Yemeğin sonuna doğru, Mademoiselle de La Mole'un gözlerinin güzelliğini ifade edebilecek bir kelime buldu: Bu gözler ışıldıyor. Zaten Mademoiselle Mathilde annesini zalimce andırıyordu; annesi ise Julien'in boyuna zıddına gidiyordu, artık kızına da bakmadı. Comte Norbert'i ise her yönden hayranlığa layık bir adam olarak görüyordu. Jülien onun, o kadar hayranı olmuştu ki kendisinden daha zengindir, daha asildir diye kıskanmak, kin bağlamak aklının ucundan bile geçmedi.
Julien Marquis'yi canı sıkılıyor gibi gördü.
İkinci yemek için tabaklar değiştirilirken Marquis oğluna:
– Norbert, M. Jülien Sorel'e yakınlık göstermeni rica ederim; bugünden itibaren benim genel kurmayıma girmiştir, kendisini olgun bir adam edeceğim, pek tabii cella (bu) elden gelirse.
Sonra yanındakine dönüp:
– M. Sorel benim sekreterim, lâkin cela'yı iki l ile yazıyor.
Herkes dönüp Julien'e baktı; Jülien, Norbert'i selamlarken başını fazlaca eğdi ama bakışı, şöyle toptan söylemek lazım gelirse, herkesçe beğenilmişti.

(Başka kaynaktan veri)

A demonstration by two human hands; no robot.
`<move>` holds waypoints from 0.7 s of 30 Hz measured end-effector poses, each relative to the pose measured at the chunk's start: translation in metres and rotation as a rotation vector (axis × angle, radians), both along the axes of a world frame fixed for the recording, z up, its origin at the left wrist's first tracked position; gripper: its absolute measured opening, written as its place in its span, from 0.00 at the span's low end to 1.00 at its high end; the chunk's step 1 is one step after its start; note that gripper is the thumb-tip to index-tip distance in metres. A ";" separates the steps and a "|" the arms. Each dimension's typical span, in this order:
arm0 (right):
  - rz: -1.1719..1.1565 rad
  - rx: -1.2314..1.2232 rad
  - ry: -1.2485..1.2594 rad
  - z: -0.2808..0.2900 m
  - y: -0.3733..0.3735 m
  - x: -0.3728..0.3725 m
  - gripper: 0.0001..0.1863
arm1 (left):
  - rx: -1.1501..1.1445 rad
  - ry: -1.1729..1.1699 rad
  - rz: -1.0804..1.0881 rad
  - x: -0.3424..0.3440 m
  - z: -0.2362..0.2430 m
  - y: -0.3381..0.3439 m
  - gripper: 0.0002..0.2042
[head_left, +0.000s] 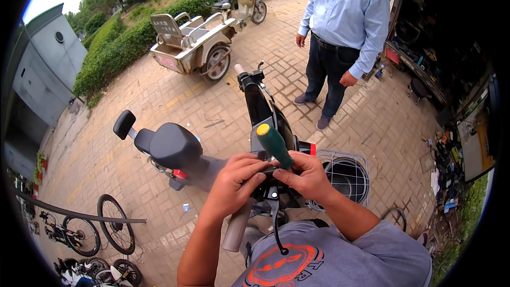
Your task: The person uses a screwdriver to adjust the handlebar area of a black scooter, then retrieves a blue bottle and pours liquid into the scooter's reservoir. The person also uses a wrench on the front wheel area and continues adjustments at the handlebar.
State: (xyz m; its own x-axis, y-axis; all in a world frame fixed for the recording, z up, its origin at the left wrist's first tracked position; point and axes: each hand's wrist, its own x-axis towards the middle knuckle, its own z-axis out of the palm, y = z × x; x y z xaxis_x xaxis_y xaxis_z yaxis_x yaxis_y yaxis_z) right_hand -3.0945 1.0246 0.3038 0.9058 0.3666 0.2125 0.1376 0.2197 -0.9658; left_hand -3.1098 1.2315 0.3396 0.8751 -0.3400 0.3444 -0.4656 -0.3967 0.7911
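My left hand [239,180] has its fingers bent onto the black handlebar control housing [268,175] of a scooter, beside the shaft of a screwdriver. My right hand [304,178] is closed around the lower part of that screwdriver [273,141], whose green, yellow-topped handle stands upright above the housing. The fingertips of both hands nearly meet there, and the screwdriver's tip is hidden. Below my left hand is a pale ribbed grip [237,228], with a black brake lever [276,215] beside it. The scooter's other handlebar end [249,79] is beyond my hands.
A black seat [175,149] is left, a wire basket [342,178] right. A person [342,26] in a light blue shirt stands ahead. A cargo tricycle [191,48] is by a hedge, bicycle wheels [114,223] lie lower left, and cluttered parts [446,170] line the right side.
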 end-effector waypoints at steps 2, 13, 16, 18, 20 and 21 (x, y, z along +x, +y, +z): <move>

Marquis Julien'in o zamana değin neler öğrendiğini her halde anlatmış olacak ki sofrada bulunanlardan biri onu, Horatius üzerine birtakım sorularla açmaza düşürmek istedi. Jülien içinden: Besançon piskoposunun gözüne de Horatius'tan bahsederek girdik. Galiba bu adamlar ondan başka şair bilmiyor. O andan itibaren heyecanı da, şaşkınlığı da geçti. Zaten Mademoiselle de La Mole'u hiçbir zaman bir kadın saymamaya karar vermiş olduğu için kendine gelmesi zor bir şey değildi. Ta ruhban okulundan beri erkeklerle boy ölçüşmesini bilir, onlara kolay kolay yenilmezdi. Hele yemek odası o kadar görkemli olmasaydı, Jülien büsbütün sükûn bulabilecekti. Gerçekte ona hâlâ kendinde bir küçüklük hissettiren şey Horatius'tan bahsederken bakıp içinde konuştuğu adamı gördüğü, her biri sekizer ayak yüksekliğinde iki ayna idi.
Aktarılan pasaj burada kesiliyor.